H3.3 is enriched at amplification origins before the initiation of DNA replication. (A) Experimental scheme for H3.3A-GFP ChIP-qPCR with or without UAS:dacapo (UAS:dap) expression. (B) H3.3 is still enriched at the amplicons when replication initiation is blocked by dap. Anti-GFP ChIP-qPCR analysis of stage 10 follicle cell nuclei after heat induction of H3.3A-GFP from flies with (gray bars) or without (green bars) coexpression of the CDK2 inhibitor dap. Ratio of DNA in the pellet vs. input was normalized to pellet/input ratio at negative control locus 93E/F. The hsp70 locus is a positive control.
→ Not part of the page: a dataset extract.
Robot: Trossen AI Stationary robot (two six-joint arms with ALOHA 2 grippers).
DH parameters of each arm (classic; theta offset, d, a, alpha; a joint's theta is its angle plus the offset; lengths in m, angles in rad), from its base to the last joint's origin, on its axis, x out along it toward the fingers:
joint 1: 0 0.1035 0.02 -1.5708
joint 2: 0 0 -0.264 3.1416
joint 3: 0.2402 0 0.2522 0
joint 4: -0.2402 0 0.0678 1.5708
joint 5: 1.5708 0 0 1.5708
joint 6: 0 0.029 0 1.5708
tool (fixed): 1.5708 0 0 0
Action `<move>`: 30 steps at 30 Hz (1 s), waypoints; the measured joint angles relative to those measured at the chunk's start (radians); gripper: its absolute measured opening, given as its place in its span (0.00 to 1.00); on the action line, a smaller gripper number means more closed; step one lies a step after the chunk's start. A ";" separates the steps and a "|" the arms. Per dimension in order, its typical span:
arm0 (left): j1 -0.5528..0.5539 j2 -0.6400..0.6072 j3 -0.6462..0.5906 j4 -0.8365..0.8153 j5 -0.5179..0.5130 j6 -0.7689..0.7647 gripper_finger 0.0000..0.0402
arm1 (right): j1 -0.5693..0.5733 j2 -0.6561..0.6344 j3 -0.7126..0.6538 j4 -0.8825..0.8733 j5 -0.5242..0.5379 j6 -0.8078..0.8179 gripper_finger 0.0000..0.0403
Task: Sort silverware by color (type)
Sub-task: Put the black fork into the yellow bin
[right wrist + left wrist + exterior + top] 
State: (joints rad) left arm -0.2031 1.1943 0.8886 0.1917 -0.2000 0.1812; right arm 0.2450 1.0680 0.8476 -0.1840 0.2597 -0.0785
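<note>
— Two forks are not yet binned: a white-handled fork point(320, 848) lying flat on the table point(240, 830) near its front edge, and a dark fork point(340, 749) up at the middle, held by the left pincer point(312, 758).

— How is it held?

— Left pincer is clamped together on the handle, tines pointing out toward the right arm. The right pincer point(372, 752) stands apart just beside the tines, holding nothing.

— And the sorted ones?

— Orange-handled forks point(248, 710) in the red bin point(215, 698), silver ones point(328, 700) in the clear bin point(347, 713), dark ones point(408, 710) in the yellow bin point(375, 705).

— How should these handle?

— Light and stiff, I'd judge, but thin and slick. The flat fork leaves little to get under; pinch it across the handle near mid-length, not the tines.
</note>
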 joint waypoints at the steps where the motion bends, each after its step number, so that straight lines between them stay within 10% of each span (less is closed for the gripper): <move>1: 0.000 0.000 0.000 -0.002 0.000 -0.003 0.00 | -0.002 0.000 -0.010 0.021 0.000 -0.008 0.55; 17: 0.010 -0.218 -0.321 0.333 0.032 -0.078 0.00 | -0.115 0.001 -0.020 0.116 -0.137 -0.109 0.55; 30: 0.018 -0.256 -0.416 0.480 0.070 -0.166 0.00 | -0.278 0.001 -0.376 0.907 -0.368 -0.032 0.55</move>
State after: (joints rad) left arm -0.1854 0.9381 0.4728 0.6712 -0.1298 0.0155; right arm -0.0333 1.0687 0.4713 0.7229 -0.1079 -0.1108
Note that, because the H3.3A-GFP transgene was hemizygous in these genetic crosses, H3.3A-GFP enrichment at the amplicons is lower than in previous experiments. The DAFC-66D amplicon and position of primers (black bars) are shown below. The other amplicons assayed were DAFC—7F, 22B, 30B, 34B and 62D. The occupancy of H3.3A-GFP was not significantly different from UAS:dap expression, except for DAFC-62D (* P-value of 0.04, as calculated by ratio paired t-test, see Table S2). Values represent the average of three biological replicates, and error bars represent SD.